Unison's Health Service Group Executive AGM is over, and we're heading to Trowbridge for the Folk Festival and the start of our holiday.
I don't think I can write a full report of the meeting on my BlackBerry whilst driving down the M6 (I know, I know, I'm a diletante) but I will just comment on the most important debate: that on the question of re-opening year two of the three-year pay deal.
There was a unanimous view that the re-opener clause will almost certainly need to be triggered. There was little or no support for the idea of Unison trying to re-negotiate the first year increase.
Where there was debate was around the timetable we should be trying to follow, and the various possible outcomes to our request for re-opening, and how we would respond to those outcomes.
on the timetable I was worried that the initial timetable presented by the national officers of the union was too slow, and would leave us waiting for the government to decide about re-opening for far too long. It also left us unable to call action in the spring until after April 1st.
By the debate this morning, the proposals had been amended slightly following some discussion with the SGE members from the Eastern region. I proposed a different timetable, which tried to open up the possibility of healthworkers taking action alongside civil servants and teachers in November if the deal was not re-opened by then, or, if the deal is re-opened but the increase is not adequate then we would be taking action before, rather than after, April.
The majority of the SGE accepted Mike Jackson's view that such a timetable was unrealistic, and in hindsight I think I accept that they were right. I would have liked a faster timetable, but it may well be that the timetable we've actually settled on is the fastest one that can be made to work.
We will therefore be pressing the PRB and the government to ensure there is an announcement about whether or not 2009's pay rise will be re-opened no later than December 2008. And we will be expecting an announcement on the value of any revised figure so that we can agree a response to it at a special SGE meeting in the first week of March 2009.
The other contentious issue was how we would respond if the PRB itself decided not to ask for permission from the government to review the 2009 rate, as happened this year with the teachers' review body.
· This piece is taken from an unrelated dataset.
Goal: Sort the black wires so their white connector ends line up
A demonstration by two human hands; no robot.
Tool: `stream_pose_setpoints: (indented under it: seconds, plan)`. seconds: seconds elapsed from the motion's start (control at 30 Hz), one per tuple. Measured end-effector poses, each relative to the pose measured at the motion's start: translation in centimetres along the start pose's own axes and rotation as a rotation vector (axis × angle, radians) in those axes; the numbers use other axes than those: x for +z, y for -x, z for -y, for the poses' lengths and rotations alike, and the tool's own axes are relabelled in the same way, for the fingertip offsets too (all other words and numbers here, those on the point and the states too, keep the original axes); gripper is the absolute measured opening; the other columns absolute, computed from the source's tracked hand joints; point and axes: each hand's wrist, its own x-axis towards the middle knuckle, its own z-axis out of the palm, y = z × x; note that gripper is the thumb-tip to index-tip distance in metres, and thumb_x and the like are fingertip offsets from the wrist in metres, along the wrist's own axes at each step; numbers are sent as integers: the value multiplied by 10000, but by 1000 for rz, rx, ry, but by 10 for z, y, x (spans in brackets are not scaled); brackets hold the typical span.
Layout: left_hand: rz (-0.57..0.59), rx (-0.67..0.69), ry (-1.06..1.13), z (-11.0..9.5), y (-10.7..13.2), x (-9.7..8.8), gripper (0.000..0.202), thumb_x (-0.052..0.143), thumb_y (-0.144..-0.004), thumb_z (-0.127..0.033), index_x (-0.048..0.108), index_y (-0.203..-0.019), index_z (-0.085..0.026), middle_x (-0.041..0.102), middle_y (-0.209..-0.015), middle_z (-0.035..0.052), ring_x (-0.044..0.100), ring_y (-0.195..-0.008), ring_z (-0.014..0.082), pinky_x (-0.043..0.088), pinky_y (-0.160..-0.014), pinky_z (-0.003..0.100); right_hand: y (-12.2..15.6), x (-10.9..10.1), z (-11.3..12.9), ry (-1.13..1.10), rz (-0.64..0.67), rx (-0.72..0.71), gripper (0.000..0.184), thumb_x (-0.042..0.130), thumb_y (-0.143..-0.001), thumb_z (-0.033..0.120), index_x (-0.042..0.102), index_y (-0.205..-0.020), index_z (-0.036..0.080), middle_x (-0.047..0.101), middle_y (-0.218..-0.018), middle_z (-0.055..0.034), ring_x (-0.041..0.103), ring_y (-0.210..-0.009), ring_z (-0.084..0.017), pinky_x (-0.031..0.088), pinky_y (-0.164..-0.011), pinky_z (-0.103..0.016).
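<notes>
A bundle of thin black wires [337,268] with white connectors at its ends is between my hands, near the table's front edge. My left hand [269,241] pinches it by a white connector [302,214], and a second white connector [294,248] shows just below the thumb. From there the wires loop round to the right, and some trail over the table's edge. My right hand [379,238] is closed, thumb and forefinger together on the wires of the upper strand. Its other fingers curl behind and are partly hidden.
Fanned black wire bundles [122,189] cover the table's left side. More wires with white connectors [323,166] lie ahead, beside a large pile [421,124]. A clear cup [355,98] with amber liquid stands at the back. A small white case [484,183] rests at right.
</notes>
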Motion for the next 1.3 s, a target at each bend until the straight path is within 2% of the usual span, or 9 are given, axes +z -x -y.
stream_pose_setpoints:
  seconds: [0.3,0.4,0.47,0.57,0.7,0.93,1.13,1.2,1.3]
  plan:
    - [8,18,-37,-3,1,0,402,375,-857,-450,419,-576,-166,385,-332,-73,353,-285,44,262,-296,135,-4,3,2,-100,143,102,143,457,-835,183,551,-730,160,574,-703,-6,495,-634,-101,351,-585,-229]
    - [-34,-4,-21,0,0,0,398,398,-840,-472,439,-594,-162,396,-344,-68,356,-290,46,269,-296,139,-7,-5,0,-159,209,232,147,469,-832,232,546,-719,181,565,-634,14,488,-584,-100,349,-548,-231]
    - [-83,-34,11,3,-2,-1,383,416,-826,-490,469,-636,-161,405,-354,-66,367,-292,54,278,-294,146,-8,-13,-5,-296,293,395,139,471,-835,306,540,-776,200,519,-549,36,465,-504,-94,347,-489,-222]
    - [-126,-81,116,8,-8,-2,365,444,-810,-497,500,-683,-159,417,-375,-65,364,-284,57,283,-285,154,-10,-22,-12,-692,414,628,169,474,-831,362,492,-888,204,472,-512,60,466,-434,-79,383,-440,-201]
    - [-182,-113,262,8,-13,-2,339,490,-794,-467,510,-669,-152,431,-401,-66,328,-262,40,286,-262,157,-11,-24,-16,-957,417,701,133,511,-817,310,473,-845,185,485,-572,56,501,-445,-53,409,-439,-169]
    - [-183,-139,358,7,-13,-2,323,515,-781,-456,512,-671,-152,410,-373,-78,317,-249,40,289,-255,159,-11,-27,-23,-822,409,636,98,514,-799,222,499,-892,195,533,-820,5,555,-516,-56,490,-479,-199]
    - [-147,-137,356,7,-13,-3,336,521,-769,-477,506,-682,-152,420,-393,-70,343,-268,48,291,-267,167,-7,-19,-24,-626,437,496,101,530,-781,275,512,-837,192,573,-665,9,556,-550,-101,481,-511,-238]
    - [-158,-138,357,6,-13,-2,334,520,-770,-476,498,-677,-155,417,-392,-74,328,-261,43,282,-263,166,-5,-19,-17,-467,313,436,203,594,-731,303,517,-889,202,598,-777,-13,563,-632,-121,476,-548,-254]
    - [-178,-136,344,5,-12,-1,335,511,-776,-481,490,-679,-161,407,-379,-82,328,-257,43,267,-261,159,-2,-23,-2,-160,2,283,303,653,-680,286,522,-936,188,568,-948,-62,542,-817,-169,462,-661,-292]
Mike Jackson argued that we would have to respect the integrity of the PRB process and, in effect, accept the continuation of a below-inflation pay rise. I put an amendment challenging ths view and instead confirming that if the PRB refused to recognise our evidence as persuasive then we would move to an immediate industrial action ballot.
There was a good debate on this question, and on a vote of 21 to 15 the SGE accepted my amendment to the report. We are therefore clear that whether it is the PRB or the Government who frustrate our members' demands to see the pay rise re-opened for next year, any blocking of that demand will be met with a determined campaignn including industrial action. I'm very proud of the SGE adopting this position, and I hope it drives home to both the PRB and our employers that we are deadly serious about our members not beint forced to pay the price of rising inflation.
There was much else to decide, and I will produce a report of the whole meeting for members in the East Midlands as soon as we get home from our holiday. In the meantime members and branches should be taking the first steps in the campaign to force the re-opening of next year's pay rise. Materials to help with this should be coming out from head office very soon.